0

I am trying to get a list of strings that are always between two words. Those words are: Subscribe to and unsubscribeAccessibility. The infile comes from viewing page source and copying and pasting into a text file.

My program is partially working but it is returning too much information. It is also not writing each string to a new line.

Here is my code so far:

#reads from text file copy of HTML source code and finds word/s in between two keywords. The word/s are all YouTube subscription channel names.
#Writes subscriptions found to an outfile called Subs_List.txt
import re   #import regular expression

with open("Subs_HTML_Code.txt") as in_file, open("Subs_List.txt", 'w') as out_file: #read from infile and write to outfile

    for line in in_file: #read each line in the infile, Subs_HTML_Code.txt

            try: #try this for each line read from infile
                subscriptionFound = re.search("Subscribe to(.+)unsubscribeAccessibility", line).group() #search for all text between two keywords
                out_file.write(subscriptionFound+"\n")    #if a match is made write it to outfile on new line
                print(subscriptionFound)            #print to console each subscription found

            except: #no matches found
                out_file.write("No subscription found!\n")
                print("No subscription found!")   

Here is what the infile, Subs_HTML_Code.txt looks like:

Subscribe to Fred's Auto Repair."}},"unsubscribeAccessibility":Subscribe to Fred's Auto Repair."}},"unsubscribeAccessibility":{"accessibilityData":{"label":"Unsubscribe from 
unbscribeText":{"simpleText":"31.4K"},"subscribedButtonText":{"runs":[{"text":"Subscribed"}]},"unsubscribedButtonText":{"runs":Subscribe to Fred's Auto Repair 
."}},"unsubscribeAccessibility":{"accessibilityData":{"label":"Unsubscribe from [{"text":"Unsubscribe"}]},"longSubscriberCountText":{"runs":[{"text":"31.4K

Unsubscribe from [{"text":"Unsubscribe"}]},"longSubscriberCountText":{"runs":[{"text":"31.4KSubscribe to Fred's Auto Repair."}},"unsubscribeAccessibility":
{"accessibilityData":{"label":"Unsubscribe from [{"text":"Unsubscribe"}]},"longSubscriberCountText":{"runs":[{"text":"31.4K

And here is what my program gets me. Written to the outfile, Subs_List.txt looks like:

Subscribe to Fred's Auto Repair."}},"unsubscribeAccessibility":Subscribe to Fred's Auto Repair."}},"unsubscribeAccessibility":{"accessibilityData":{"label":"Unsubscribe from unbscribeText":{"simpleText":"31.4K"},"subscribedButtonText":{"runs":[{"text":"Subscribed"}]},"unsubscribedButtonText":{"runs":Subscribe to Fred's Auto Repair ."}},"unsubscribeAccessibility
No subscription found!
Subscribe to Fred's Auto Repair."}},"unsubscribeAccessibility

I don't know why I'm getting a lot of text after Fred's Auto repair. This is okay: Fred's Auto Repair."}}," But I am getting one of the keywords in there too.
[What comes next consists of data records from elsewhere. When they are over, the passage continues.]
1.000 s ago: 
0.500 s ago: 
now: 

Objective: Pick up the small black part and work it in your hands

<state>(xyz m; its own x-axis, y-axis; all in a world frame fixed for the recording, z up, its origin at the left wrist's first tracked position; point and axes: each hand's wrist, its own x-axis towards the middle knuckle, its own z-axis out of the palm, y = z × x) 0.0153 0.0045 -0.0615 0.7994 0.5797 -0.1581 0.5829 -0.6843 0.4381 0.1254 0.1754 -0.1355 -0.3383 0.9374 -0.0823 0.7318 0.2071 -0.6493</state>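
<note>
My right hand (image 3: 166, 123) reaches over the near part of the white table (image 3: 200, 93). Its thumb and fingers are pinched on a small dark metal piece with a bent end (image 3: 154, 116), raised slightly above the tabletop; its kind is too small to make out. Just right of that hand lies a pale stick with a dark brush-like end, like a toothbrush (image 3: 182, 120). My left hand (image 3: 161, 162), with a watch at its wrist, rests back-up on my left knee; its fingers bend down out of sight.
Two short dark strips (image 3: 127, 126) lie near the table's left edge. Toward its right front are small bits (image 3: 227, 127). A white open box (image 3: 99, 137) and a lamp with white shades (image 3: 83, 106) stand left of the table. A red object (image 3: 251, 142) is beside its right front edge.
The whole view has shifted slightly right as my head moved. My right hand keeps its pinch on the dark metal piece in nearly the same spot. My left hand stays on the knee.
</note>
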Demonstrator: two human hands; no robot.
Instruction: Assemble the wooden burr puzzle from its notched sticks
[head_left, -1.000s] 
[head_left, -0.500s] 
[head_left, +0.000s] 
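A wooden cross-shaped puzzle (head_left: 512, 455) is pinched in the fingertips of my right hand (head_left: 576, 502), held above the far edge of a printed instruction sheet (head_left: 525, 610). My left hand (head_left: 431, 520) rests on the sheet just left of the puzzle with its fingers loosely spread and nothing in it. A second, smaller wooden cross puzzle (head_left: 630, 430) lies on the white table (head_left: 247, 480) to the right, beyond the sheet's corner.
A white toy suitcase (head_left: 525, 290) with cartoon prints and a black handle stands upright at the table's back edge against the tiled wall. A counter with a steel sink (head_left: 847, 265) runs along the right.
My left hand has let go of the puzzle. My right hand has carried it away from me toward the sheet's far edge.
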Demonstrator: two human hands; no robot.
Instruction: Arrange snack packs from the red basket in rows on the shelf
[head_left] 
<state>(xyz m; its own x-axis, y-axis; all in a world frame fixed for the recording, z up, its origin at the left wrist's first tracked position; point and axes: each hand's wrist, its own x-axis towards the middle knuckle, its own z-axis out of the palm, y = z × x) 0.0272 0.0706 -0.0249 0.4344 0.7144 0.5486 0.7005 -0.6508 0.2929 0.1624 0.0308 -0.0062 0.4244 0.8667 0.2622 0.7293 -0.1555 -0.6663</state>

Also if more than once instance of the string appears on the same line, my program writes it to the same line. Why?

  • Looks like your data was originally JSON – have you considered using a JSON parser in the first place? (That is, use `json.loads()` and treat the data structures like they are, and not as blobs of text.) – user1686 Sep 09 '20 at 05:31
  • The reason for your result is that your re is greedy. You match everything between the first Subscribe and the last unsubscribe, not the next unsubscribe. – Wups Sep 09 '20 at 06:17
  • Also, the input text is not really arranged in lines. Better search the whole text at once. – Wups Sep 09 '20 at 06:23
  • @user1686, thank you for the idea and the repy. I did not paste in exactly what the infile looks like. But it starts out with the – Underdrummer Sep 11 '20 at 03:33

1 Answers1

0

In your case, simply replacing .+ with the non-greedy qualifier *? like this: re.search(r"Subscribe to(.*?)unsub", line) will give you Freds Auto Repair."}},".

Also see: Python non-greedy regexes

If you know that certain characters won't appear in the string you want to find, but will appear after the string, you could use a negative character class. For example [^}]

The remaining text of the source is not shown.